Much of the comparative work done to date is derived from colleagues in Edinburgh, Scotland. A study in 1994 by Robertson et al. describes a similar cohort of injecting users from a marginalised population in Edinburgh recruited between 1982 and 1985 and followed-up 10 years later. It similarly highlights the chronic relapsing nature of opiate usage, with periods of cessation followed by episodic intravenous drug use [35]. Both the Robertson study and this one demonstrate the high rates of HIV infection amongst early IDUs of the 1980s with over half the cohort populations in both studies reported as HIV sero-positive. Comparing mortality in our study for the 10-year period 1985–1995 to that of the Robertson study, the death rate amongst the Dublin cohort stood higher at 33 % with the Edinburgh cohort reporting 21 % deaths, possibly reflecting the earlier introduction of harm reduction initiatives in the UK in 1987. Through the same primary medical care facility in Edinburgh, MacLeod et al. identified and recruited drug injectors between 1980 and 2006 on a rolling basis, whereas this study captures a group of IDUs at a single point in time (1985) and follows it across a 25-year period providing information of their unique experience. MacLeod’s results reflect this combination of new, younger, IDUs alongside older generations, with almost 31 % of the follow-up population reporting current injecting drug use [36]. By comparison, our study shows that 25 years from the point of recruitment, those still alive reported no injecting drug use.
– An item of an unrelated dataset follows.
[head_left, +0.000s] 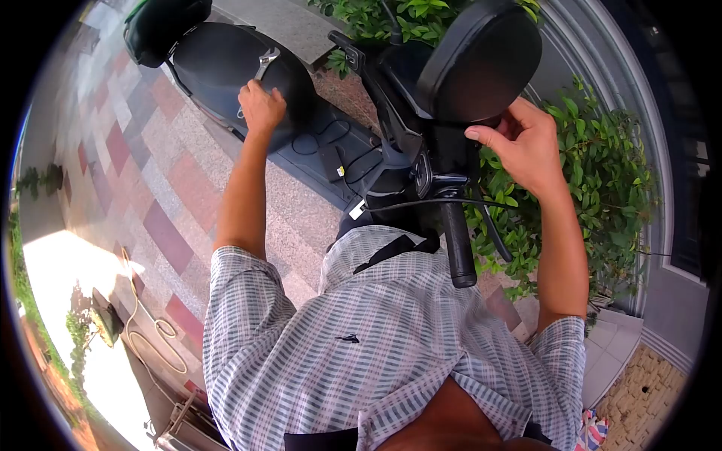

Implications for clinical practice and future research

Chronic illness and multimorbidity are common among problem drug users attending general practice [37], and those surviving members of this cohort are engaged with both primary and secondary level care for management of their health problems, most of which relate to their drug problem. The European Monitoring Centre for Drugs and Drug Addiction (EMCDDA) 2010 report shows that Europe’s drug-using population is ageing and that “meeting the needs of older drug users is a growing issue for treatment services”, particularly so in countries that first experienced the epidemic of the early 1980s [2]. This also raises the issue of transferring much of current HIV treatment from a specialist secondary setting into primary care, given that it is now described as a manageable chronic disease. High rates of early diagnoses and intervention with an increased life expectancy have led to a growing cohort of ageing patients [38]. One-third of the surviving study cohort are HIV-positive, over 45 years of age, and are having their anti-retroviral regimen monitored locally in St James’s University Hospital, Dublin. These same patients also have a number of co-morbidities being managed in their general practice services. There is a push for greater acceptance of care in primary care of HIV-positive patients. This has been growing in recent years, with its proponents arguing that a shared care model would allow for more appropriate and accessible care for such patients [39]. For this transition to take place there needs to be focused education of all personnel in the primary care teams, in areas of high need.

Finally, this study demonstrates that general practice is well placed to conduct longitudinal studies with marginal groups in society

Conclusions

The lifestyle of IDUs as demonstrated by the experience of this cohort has hazardous consequences resulting in high levels of morbidity and mortality. A relatively stable picture of HIV associated with IDUs is now emerging in Ireland, as is the case throughout most of the EU. HIV is a more manageable chronic disease, posing challenges for primary care in its treatment of former and existing IDUs who are ageing and now have other chronic diseases.